Pour une approche « objective », je vous engage donc à fouiner par ailleurs, vous ne manquerez pas de tomber sur des articles tout à fait intéressants et autrement positifs, donc autrement pertinents : par exemple, voyez ici, ou peut-être ici, ou encore là, un article cette fois plus ciblé, portant sur la fin du roman, et qui emprunte énormément aux travaux de Cécile Sakai, laquelle a beaucoup écrit sur Pays de neige en particulier et Kawabata en général ; les sources à privilégier se trouvent dans ce genre d’articles, certainement pas ici.
Mais moi ? Eh bien, ça n’a pas pris. Je vais tâcher de le développer par la suite, mais l’idée, c’est que je pense être, dans une certaine mesure, en état d’envisager « rationnellement », « intellectuellement » peut-être, ce qui fait le brio de cette œuvre, mais sans m’être jamais senti impliqué « émotionnellement » ; et c’est un fâcheux paradoxe, j’imagine, parce que, à bien des égards, le très poétique roman de Kawabata, dans son épure et son « faux inachèvement » (en fait sa quête acharnée de la perfection littéraire sous la forme de l'épure et de l'ellipse), devrait probablement parler d’abord à l’émotion, ensuite seulement à la raison.

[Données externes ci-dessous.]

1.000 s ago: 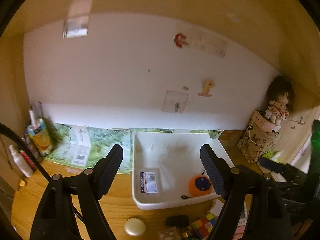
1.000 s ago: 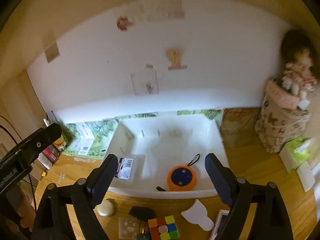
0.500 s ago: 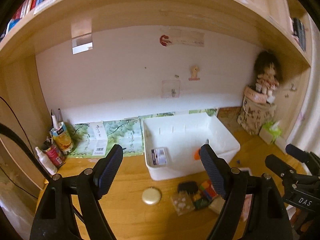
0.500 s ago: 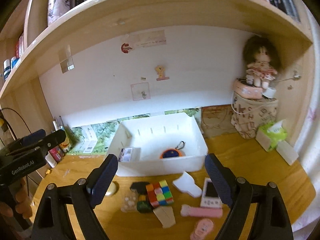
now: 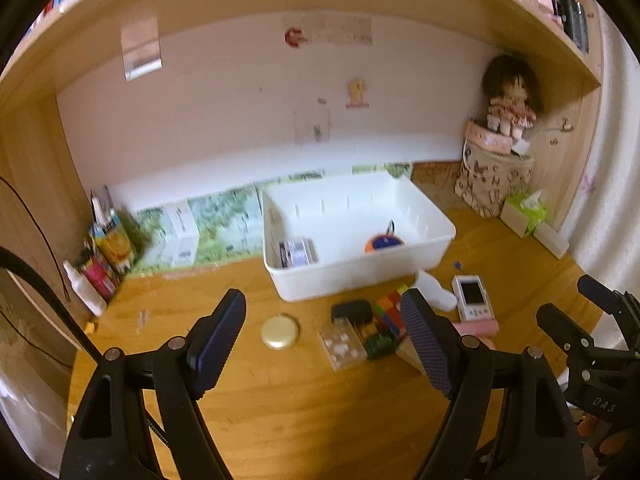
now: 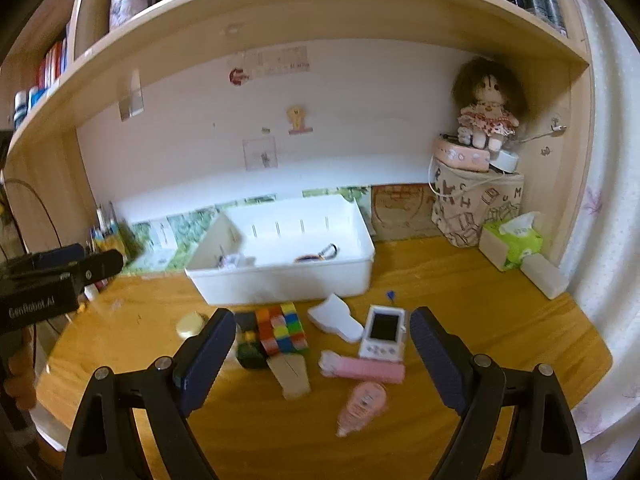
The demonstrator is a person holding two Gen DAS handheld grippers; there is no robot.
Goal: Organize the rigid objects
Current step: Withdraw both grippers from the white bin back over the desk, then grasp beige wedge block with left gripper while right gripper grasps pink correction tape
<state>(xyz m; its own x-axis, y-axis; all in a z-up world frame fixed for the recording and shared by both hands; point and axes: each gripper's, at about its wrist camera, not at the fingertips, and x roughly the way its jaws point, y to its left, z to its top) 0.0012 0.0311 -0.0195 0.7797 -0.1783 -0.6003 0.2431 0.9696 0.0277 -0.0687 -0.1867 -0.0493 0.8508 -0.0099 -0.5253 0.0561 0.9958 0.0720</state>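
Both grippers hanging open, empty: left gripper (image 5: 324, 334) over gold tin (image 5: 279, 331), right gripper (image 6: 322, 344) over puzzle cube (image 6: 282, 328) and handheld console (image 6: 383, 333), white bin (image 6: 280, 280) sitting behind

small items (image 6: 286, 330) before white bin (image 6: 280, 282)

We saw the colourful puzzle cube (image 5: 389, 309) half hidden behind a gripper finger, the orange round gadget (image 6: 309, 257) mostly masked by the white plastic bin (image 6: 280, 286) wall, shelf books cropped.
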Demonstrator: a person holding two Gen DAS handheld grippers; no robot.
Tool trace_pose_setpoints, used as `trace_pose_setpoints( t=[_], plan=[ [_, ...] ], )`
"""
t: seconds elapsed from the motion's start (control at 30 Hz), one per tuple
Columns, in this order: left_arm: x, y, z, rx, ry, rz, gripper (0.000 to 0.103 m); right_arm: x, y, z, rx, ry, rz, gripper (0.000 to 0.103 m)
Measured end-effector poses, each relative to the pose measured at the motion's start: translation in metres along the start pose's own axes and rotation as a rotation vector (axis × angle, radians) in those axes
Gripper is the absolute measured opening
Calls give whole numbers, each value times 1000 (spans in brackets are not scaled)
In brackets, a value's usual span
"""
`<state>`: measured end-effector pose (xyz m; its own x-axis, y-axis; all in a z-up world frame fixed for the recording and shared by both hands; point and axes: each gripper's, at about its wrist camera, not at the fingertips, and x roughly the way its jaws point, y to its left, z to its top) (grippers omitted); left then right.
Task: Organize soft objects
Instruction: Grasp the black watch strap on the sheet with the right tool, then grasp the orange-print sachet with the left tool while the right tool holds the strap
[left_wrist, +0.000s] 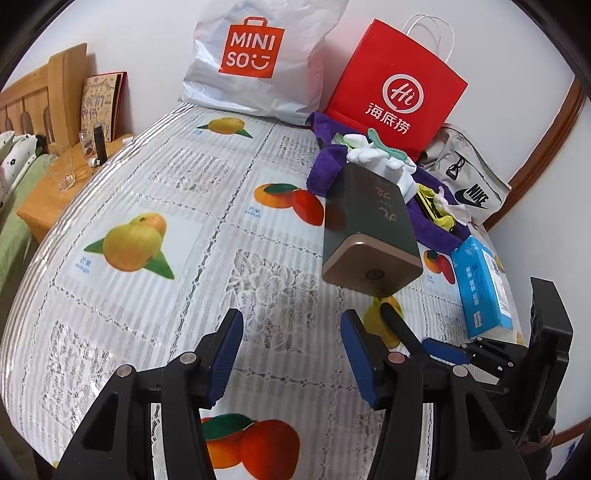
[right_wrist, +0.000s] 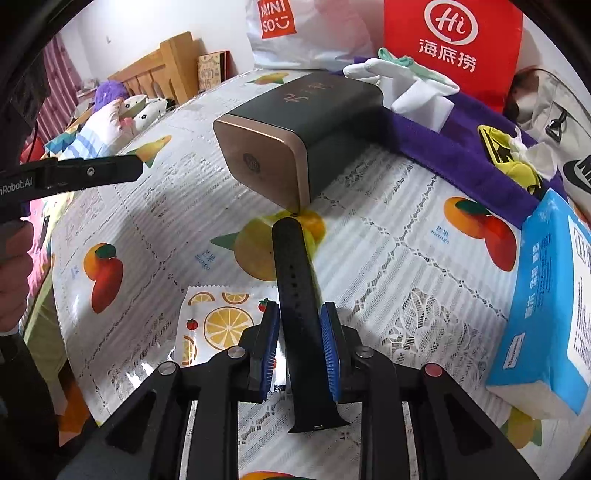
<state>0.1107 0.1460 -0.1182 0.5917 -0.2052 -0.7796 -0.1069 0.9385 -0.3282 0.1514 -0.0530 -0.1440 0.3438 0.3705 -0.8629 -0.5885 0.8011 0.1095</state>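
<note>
As seen, strap (right_wrist: 295, 295) between hand-held gripper (right_wrist: 297, 350) pads.

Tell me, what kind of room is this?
Most likely a bedroom at home: a wooden headboard with pillows stands beside the table's fruit-print cloth, and shopping bags lean against the wall.

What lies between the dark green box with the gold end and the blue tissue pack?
In the right wrist view, only bare fruit-print tablecloth separates the dark green box with the gold end from the blue tissue pack.
</note>
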Motion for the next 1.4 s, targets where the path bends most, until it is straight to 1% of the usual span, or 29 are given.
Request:
trace_pose_setpoints(
  t=[0.13,0.2,0.33,0.53,0.6,0.67,0.77,0.83,0.97,1.0,1.13,1.2,1.23,1.3,1.33,1.4],
  plan=[
    [3,2,-7,-7,19,-10,53,2,1,0,-11,-39,-9,21],
    [4,0,-11,0,30,-9,53,-1,1,0,-5,-42,-7,20],
    [8,-8,-20,27,56,2,53,-21,2,-4,11,-91,-4,20],
    [22,-30,-34,67,110,-37,54,-44,-8,-29,44,-104,-33,20],
    [26,-41,-40,87,126,-58,58,-54,-16,-40,71,-115,-43,20],
    [29,-52,-43,111,126,-71,64,-64,-25,-52,100,-129,-64,20],
    [34,-71,-49,158,131,-71,78,-76,-35,-68,138,-144,-84,20],
    [37,-84,-53,185,131,-59,81,-82,-42,-80,163,-149,-91,20],
    [43,-102,-56,224,136,-59,88,-87,-57,-101,216,-149,-106,20],
    [45,-108,-57,241,134,-50,88,-88,-61,-104,225,-150,-113,20],
    [54,-130,-67,329,94,75,87,-92,-71,-114,252,-149,-133,20],
    [59,-139,-74,399,82,138,87,-93,-74,-117,257,-149,-150,20],
    [59,-141,-76,418,72,152,88,-94,-75,-117,256,-150,-160,20],
    [59,-141,-76,414,69,143,88,-94,-79,-117,262,-153,-168,20],
    [58,-140,-75,415,69,141,87,-94,-81,-117,267,-154,-170,20],
    [55,-140,-76,423,57,136,80,-94,-84,-117,277,-158,-177,20]
  ],
)
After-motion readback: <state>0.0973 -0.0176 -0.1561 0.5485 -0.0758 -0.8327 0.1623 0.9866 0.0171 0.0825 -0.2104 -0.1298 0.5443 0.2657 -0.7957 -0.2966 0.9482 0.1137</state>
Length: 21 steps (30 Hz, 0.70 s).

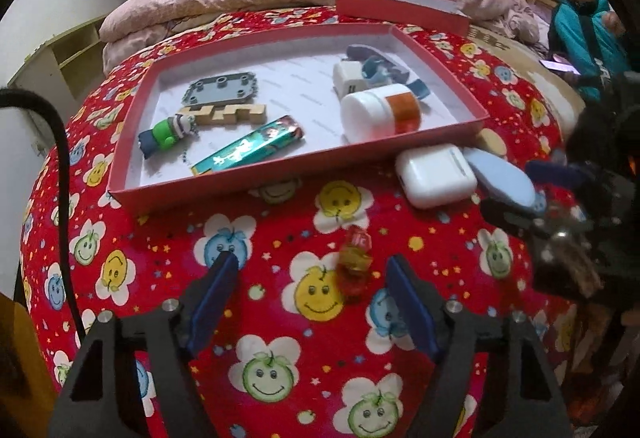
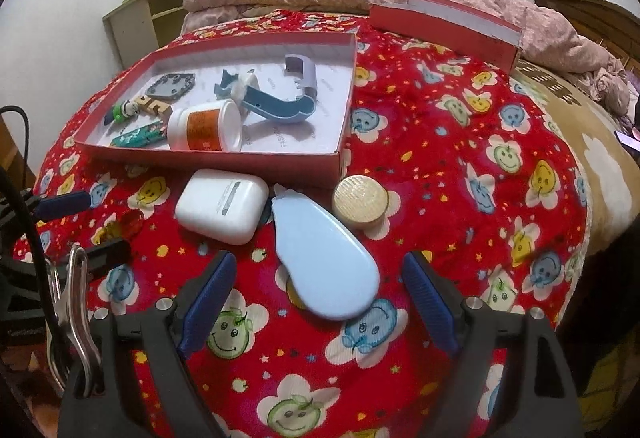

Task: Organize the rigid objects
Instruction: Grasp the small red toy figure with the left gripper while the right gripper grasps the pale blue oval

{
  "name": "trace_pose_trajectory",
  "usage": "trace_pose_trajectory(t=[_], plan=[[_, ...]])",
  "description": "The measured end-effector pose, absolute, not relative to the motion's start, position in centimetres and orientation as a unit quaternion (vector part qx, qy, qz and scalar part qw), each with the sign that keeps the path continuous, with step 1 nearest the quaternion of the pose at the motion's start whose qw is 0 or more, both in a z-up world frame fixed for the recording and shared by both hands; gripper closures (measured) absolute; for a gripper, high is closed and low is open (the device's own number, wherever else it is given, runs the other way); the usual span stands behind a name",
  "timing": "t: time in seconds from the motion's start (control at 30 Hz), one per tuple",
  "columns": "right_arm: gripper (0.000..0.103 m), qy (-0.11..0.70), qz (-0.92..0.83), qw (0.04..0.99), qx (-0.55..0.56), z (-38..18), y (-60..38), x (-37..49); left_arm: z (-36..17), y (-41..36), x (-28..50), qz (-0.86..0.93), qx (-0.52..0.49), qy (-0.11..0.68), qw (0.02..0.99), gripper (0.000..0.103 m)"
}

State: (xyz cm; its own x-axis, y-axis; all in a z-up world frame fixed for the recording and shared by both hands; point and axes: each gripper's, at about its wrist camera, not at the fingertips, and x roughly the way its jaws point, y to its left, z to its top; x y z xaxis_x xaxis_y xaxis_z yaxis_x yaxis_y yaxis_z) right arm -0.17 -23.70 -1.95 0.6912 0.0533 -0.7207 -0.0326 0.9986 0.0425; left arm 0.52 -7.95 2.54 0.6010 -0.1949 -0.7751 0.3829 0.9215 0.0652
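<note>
Clutter is being sorted into a red tray (image 1: 256,181) that sits on the bed's red smiley quilt (image 1: 280,338), placed close so either hand can reach it. Inside it already lie a jar (image 1: 380,109), a grey plate (image 1: 220,87), a wooden block (image 1: 224,113), a green figure (image 1: 166,131), a teal packet (image 1: 248,149) and a blue clip (image 2: 276,105), so the sorting looks well along.

4 things wait outside, just in front of the tray: a white case (image 2: 222,205), a pale blue case (image 2: 324,266), a round wooden lid (image 2: 362,201) and a small red-and-yellow candy (image 1: 354,266).

The left gripper (image 1: 312,274) stands open with the candy between its pads, nearer the right one and untouched; I judge it is lining up to pinch it. The right gripper (image 2: 320,278) also gapes, straddling the blue case without pressing it, probably its next pick.
</note>
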Motion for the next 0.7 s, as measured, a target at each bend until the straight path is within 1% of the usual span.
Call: trace_pose_trajectory(t=[0.1, 0.17, 0.27, 0.33, 0.4, 0.47, 0.5, 0.53, 0.57, 0.7], plan=[[0.016, 0.399, 0.026, 0.916, 0.019, -2.3, -24.0, 0.1, 2.6, -8.1, 0.4, -0.172, 0.113, 0.416, 0.886, 0.03], [0.018, 0.4, 0.026, 0.916, 0.021, -2.6, -24.1, 0.3, 2.3, -8.3, 0.6, -0.173, 0.117, 0.42, 0.883, 0.038], [0.021, 0.398, 0.024, 0.917, 0.016, -2.6, -24.0, 0.3, 1.8, -8.5, 0.9, -0.173, 0.117, 0.424, 0.882, 0.041], [0.029, 0.397, 0.019, 0.918, 0.008, -2.6, -23.9, 0.2, 1.9, -8.6, 1.0, -0.174, 0.119, 0.418, 0.884, 0.042], [0.036, 0.395, 0.019, 0.918, 0.006, -2.5, -23.7, 0.1, 1.9, -8.7, 1.1, -0.174, 0.119, 0.416, 0.884, 0.045], [0.043, 0.394, 0.021, 0.919, 0.004, -2.4, -23.6, -0.1, 1.9, -8.6, 1.1, -0.177, 0.119, 0.413, 0.885, 0.053], [0.048, 0.393, 0.022, 0.919, 0.003, -2.3, -23.6, -0.2, 1.9, -8.6, 1.1, -0.178, 0.118, 0.412, 0.886, 0.056], [0.053, 0.394, 0.028, 0.919, 0.006, -2.3, -23.5, -0.2, 2.0, -8.5, 1.1, -0.178, 0.117, 0.412, 0.886, 0.061], [0.053, 0.395, 0.032, 0.918, 0.007, -2.3, -23.4, -0.3, 2.0, -8.4, 1.1, -0.177, 0.115, 0.412, 0.887, 0.065], [0.054, 0.395, 0.043, 0.918, -0.004, -2.3, -22.5, -0.5, 2.1, -8.0, 1.3, -0.174, 0.106, 0.413, 0.888, 0.073]])
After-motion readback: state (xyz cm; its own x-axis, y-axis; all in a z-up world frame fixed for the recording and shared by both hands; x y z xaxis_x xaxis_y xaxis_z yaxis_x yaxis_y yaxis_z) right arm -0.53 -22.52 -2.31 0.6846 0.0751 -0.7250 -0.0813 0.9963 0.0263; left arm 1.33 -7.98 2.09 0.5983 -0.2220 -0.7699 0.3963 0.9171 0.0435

Mais cela n’a donc pas marché sur moi. Peut-être n’était-ce pas le moment ? Ou peut-être, au regard des thèmes, très prosaïquement la dimension sentimentale du récit, ce livre n’était-il tout simplement (rien n’est simple...) pas pour moi ? Il peut y avoir de ça – et d'autres choses encore, sans exclusion. Je ne sais pas.
Je sais que je n’ai pas apprécié ce roman quand tout aurait dû jouer pour me le faire apprécier, et c’est un constat assez pénible…
UNE ŒUVRE SANS CESSE REMANIÉE EN QUÊTE DE PERFECTION
Ainsi que plusieurs œuvres de l’auteur, Pays de neige emprunte au moins pour partie à l’autobiographie de Kawabata, qui avait alors passé quelque temps dans une station thermale (onsen) du nom de Yuzawa, dans la province d’Echigo – montagneuse et froide. Là, il a notamment fait la connaissance d’une geisha du nom de Matsuei, qui lui aurait inspiré le personnage de Komako dans son roman. Quoi qu’il en soit, Kawabata a passé quelque temps à Yuzawa, clairement la « source », si j'ose dire, de la station thermale qui demeure anonyme dans Pays de neige, et il a même commencé à écrire son roman sur place (pour l’anecdote, la chambre qu’il occupait là-bas est devenue aujourd’hui peu ou prou un « musée » honorant cette histoire, ce qui en dit long je suppose sur la portée du roman de Kawabata).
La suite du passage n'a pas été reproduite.